Appendix 4

Welsh connections to the Easter Rising

  • Erskine Childers kept his yacht Asgard in Conwy harbour in North Wales and after the Howth gun-running she went to Dickie’s boatyard in Bangor Gwynedd, which still exists today.  The yacht was sold by the family in the 1920s.
  • Colonel Fred Crawford in the UVF gun-running was picked up twice in North Wales in the course of the Larne gun running – once off the seafront at Llandudno and once off the breakwater at Holyhead.
  • The Frongoch internment camp for the Easter Rising rebels was a disused whisky distillery and German PoW camp near Bala in North Wales.  The local junior school is on the site of one of the two camps at Frongoch and the children regularly go to Dublin to learn of the connection of their village with Ireland.
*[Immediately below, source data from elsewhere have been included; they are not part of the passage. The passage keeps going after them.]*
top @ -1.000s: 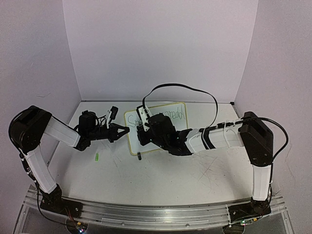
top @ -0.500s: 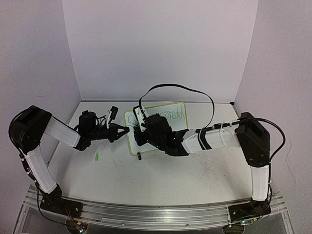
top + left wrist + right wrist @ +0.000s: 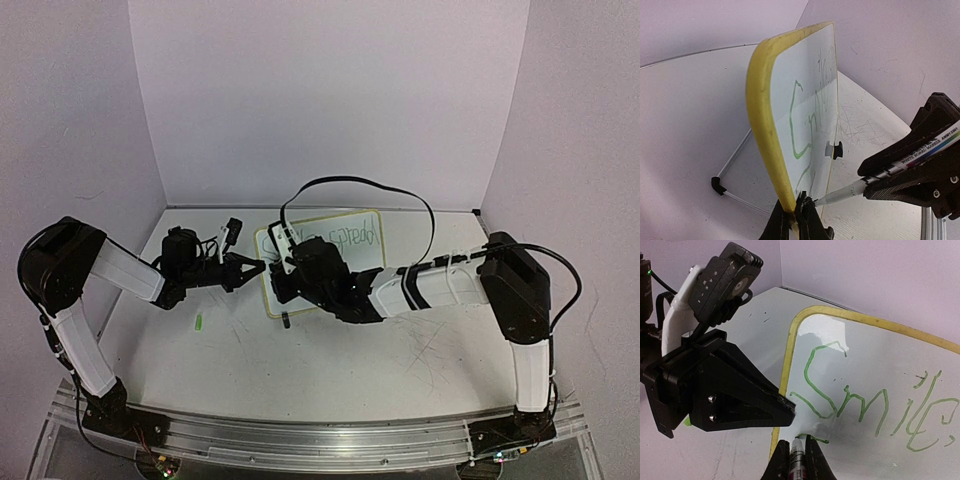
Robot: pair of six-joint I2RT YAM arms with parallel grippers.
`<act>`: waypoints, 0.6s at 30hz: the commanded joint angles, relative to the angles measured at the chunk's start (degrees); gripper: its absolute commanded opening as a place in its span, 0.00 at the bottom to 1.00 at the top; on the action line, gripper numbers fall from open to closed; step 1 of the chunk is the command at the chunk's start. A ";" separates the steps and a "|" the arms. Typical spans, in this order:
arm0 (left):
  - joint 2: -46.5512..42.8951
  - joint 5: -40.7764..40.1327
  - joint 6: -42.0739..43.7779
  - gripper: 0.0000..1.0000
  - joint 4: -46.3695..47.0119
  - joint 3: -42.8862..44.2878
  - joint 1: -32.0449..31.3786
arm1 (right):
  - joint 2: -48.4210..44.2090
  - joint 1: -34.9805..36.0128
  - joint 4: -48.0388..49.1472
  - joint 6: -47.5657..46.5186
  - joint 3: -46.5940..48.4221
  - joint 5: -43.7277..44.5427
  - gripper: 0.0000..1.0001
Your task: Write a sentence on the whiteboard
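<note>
Small rectangular whiteboard with rounded corners and a thin pale yellow frame [image 3: 362,250], propped at a tilt on the far middle of the scratched white table [image 3: 330,365], viewed from above with one small black foot [image 3: 285,320] at its near left corner. Light green handwritten sentence [image 3: 347,238] across the far part of the face, too small here to read. Left gripper [image 3: 260,268] stretched in from the left, clenched on the board's left edge. Right gripper [image 3: 287,282] low over the left half of the board, mostly hidden under its own wrist. Small light green piece [image 3: 199,322] lying near the left arm, well apart from the board. From the left wrist: board nearly edge-on, yellow rim pinched between the two black fingers [image 3: 807,222]; thin wire stand with a black elbow [image 3: 716,185] behind it; on the right, right gripper clamped around a white-barrelled whiteboard marker [image 3: 920,152], tip at the board face just beside those fingers. From the right wrist: marker gripped between the fingers, tip on the white surface just under the large green "S" of "Smile,", with a short green stroke just right of the tip; left gripper's black jaws closed on the frame at the left.
</note>
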 commanded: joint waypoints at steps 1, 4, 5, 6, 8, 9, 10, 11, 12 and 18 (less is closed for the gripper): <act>1.23 -7.69 6.57 0.00 -6.03 -0.49 0.50 | -0.80 -0.03 -0.66 1.02 -2.23 3.89 0.00; 1.27 -7.62 6.55 0.00 -6.06 -0.46 0.52 | -1.66 -0.08 -0.86 1.67 -3.45 6.65 0.00; 1.22 -7.65 6.55 0.00 -6.01 -0.48 0.52 | -1.86 -0.08 -0.95 1.77 -3.98 7.17 0.00; 1.20 -7.65 6.58 0.00 -6.05 -0.48 0.53 | -2.12 -0.08 -1.01 2.03 -4.44 7.52 0.00; 1.18 -7.59 6.55 0.00 -6.04 -0.53 0.51 | -2.78 -0.05 -1.09 2.61 -5.57 8.32 0.00; 1.17 -7.53 6.55 0.00 -6.02 -0.57 0.52 | -3.12 -0.08 -1.10 2.91 -6.21 8.58 0.00; 1.14 -7.52 6.55 0.00 -6.03 -0.58 0.54 | -3.40 -0.06 -1.10 3.14 -6.69 8.71 0.00; 1.10 -7.50 6.55 0.00 -6.07 -0.58 0.54 | -3.68 -0.06 -1.10 3.34 -7.13 8.68 0.00; 1.09 -7.54 6.55 0.00 -6.06 -0.59 0.49 | -3.85 -0.03 -1.10 3.57 -7.57 8.33 0.00; 1.18 -7.52 6.57 0.00 -6.02 -0.51 0.53 | -2.42 0.27 -1.01 3.91 -6.98 5.36 0.00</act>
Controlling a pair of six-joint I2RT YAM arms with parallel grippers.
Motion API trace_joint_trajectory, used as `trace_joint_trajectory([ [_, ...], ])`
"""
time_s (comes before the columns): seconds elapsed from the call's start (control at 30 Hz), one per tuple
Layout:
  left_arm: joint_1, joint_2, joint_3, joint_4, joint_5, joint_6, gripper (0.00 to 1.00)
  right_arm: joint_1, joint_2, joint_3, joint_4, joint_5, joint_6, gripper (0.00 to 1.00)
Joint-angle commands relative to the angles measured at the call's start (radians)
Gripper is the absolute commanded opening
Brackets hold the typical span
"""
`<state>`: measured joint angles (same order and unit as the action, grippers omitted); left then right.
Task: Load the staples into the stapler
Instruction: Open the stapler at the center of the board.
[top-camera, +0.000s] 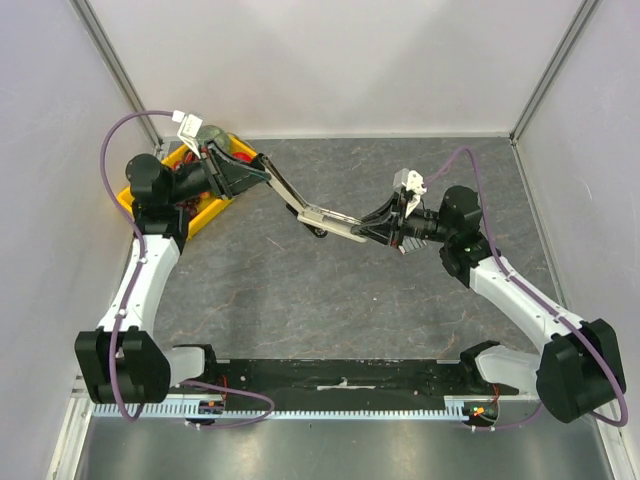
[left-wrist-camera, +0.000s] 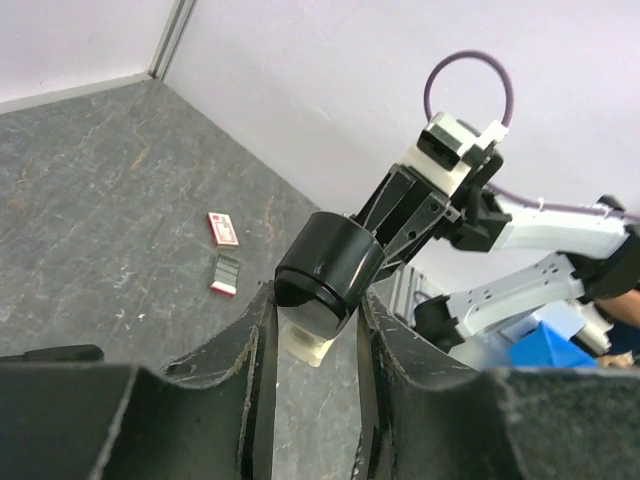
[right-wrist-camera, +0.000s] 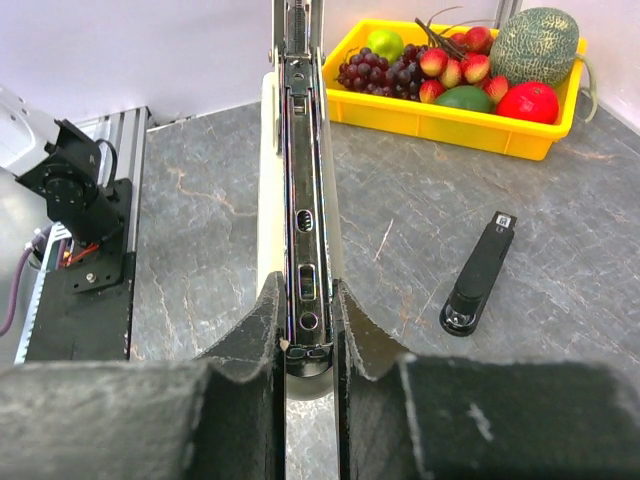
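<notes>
A stapler (top-camera: 310, 208) hangs opened out above the table between my two grippers. My left gripper (top-camera: 255, 172) is shut on its black rounded end (left-wrist-camera: 325, 265), with the left gripper's (left-wrist-camera: 315, 300) fingers pressed against both sides. My right gripper (top-camera: 368, 226) clamps the other end. In the right wrist view the shiny metal magazine rail (right-wrist-camera: 303, 180) over a cream body runs away from the right gripper (right-wrist-camera: 308, 288). The staples (left-wrist-camera: 227, 270) lie as grey strips in a small tray on the table, beside a red-and-white box (left-wrist-camera: 222, 228). They are hidden in the top view.
A second, black stapler (right-wrist-camera: 480, 272) lies on the table below the held one (top-camera: 318, 232). A yellow tray (right-wrist-camera: 450, 128) of fruit stands at the back left corner (top-camera: 205, 215), under the left arm. White walls close in the table.
</notes>
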<state>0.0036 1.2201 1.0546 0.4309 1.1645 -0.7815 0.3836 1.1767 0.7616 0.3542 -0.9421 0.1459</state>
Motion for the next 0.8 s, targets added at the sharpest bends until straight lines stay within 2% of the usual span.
trace_joint_trajectory([
  [0.0, 0.065, -0.047, -0.021, 0.434, -0.103, -0.372, 0.02, -0.009, 0.009, -0.058, 0.011, -0.004, 0.055, 0.00],
  [0.07, 0.072, -0.056, -0.051, 0.506, -0.117, -0.409, 0.02, -0.003, 0.015, -0.070, 0.044, -0.012, 0.095, 0.00],
  [0.13, 0.075, -0.057, -0.105, 0.634, -0.135, -0.505, 0.02, 0.006, 0.014, -0.084, 0.075, -0.030, 0.115, 0.00],
  [0.23, 0.076, -0.065, -0.116, 0.670, -0.149, -0.550, 0.02, 0.032, 0.014, -0.085, 0.052, -0.061, 0.097, 0.01],
  [0.37, 0.078, -0.065, -0.114, 0.648, -0.132, -0.532, 0.02, 0.038, -0.008, -0.064, -0.003, -0.115, 0.049, 0.31],
  [0.43, 0.078, -0.065, -0.117, 0.637, -0.115, -0.507, 0.02, 0.038, -0.018, -0.032, -0.105, -0.126, -0.038, 0.41],
  [0.47, 0.076, -0.068, -0.117, 0.609, -0.095, -0.478, 0.02, 0.038, -0.019, 0.010, -0.147, -0.127, -0.069, 0.54],
  [0.53, 0.076, -0.073, -0.131, 0.589, -0.075, -0.452, 0.02, 0.041, -0.017, 0.048, -0.225, -0.124, -0.135, 0.57],
  [0.77, 0.050, -0.097, -0.189, 0.500, -0.020, -0.328, 0.02, 0.075, 0.035, 0.142, -0.299, -0.058, -0.210, 0.70],
])
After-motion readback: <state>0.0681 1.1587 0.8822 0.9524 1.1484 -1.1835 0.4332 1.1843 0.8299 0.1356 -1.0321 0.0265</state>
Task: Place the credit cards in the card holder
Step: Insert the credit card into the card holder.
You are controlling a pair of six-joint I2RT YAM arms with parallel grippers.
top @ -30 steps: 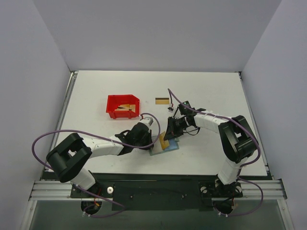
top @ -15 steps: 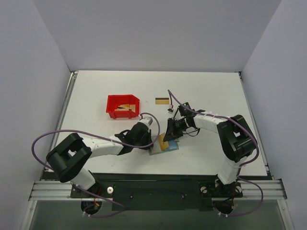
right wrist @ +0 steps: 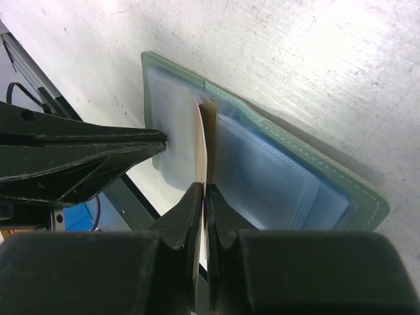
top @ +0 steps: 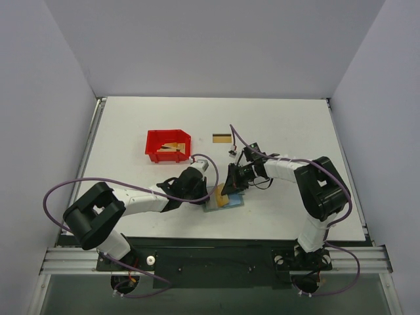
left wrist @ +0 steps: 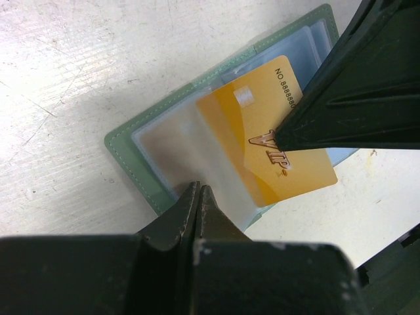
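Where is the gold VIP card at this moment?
In the left wrist view the gold VIP card sits mid-frame, pinched by the right gripper and partly under a clear sleeve of the open card holder.

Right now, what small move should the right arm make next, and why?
Probably slide the gold card deeper: the right gripper grips it, and only its leading part lies under a clear pocket of the card holder, whose edge the left gripper pinches.

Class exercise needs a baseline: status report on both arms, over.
Right jaws shut on gold card, partly inside card holder. Left jaws shut on its edge. Nothing in the way.
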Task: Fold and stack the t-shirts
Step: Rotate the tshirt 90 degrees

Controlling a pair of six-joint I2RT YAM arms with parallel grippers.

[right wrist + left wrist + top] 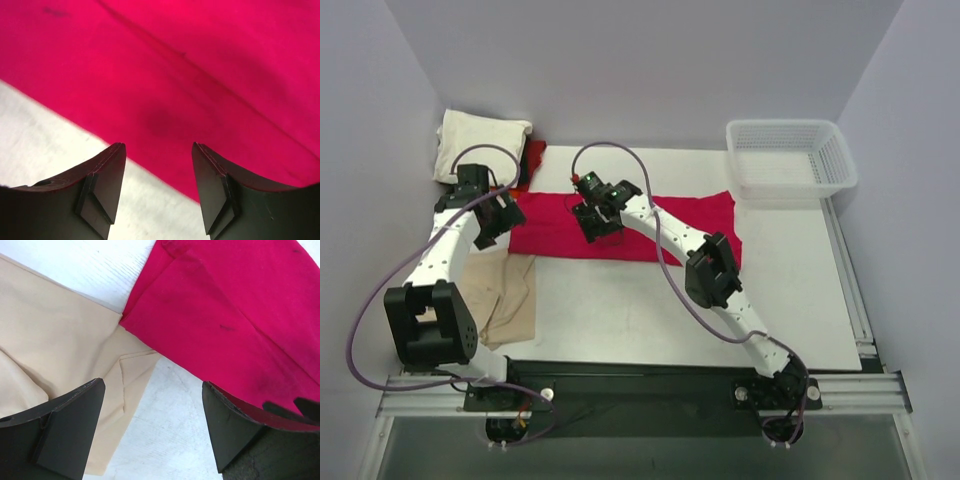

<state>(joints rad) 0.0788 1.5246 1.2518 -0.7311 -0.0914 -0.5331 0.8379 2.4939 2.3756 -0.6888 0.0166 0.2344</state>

  • Hon Mary Ellen Spring-Rice died in a tuberculosis sanatorium at Llangwfyan near Denbigh in 1924 and is buried on her family’s former estate near Foynes, County Limerick.
  • Holyhead port was a major thoroughfare for troop reinforcements and for politicians going back and forth.  (It is today the second busiest port in the UK).
  • Connolly’s secretary Winifrid Carney married her husband George McBride, ex 36th Ulster Divn veteran, in Holyhead Registry Office in 1928.  Their address is given as the Albany Hotel in Church Street, Holyhead.  This would have been a suitable venue away from their respective relations, and easy to reach by train and ferry from Ireland.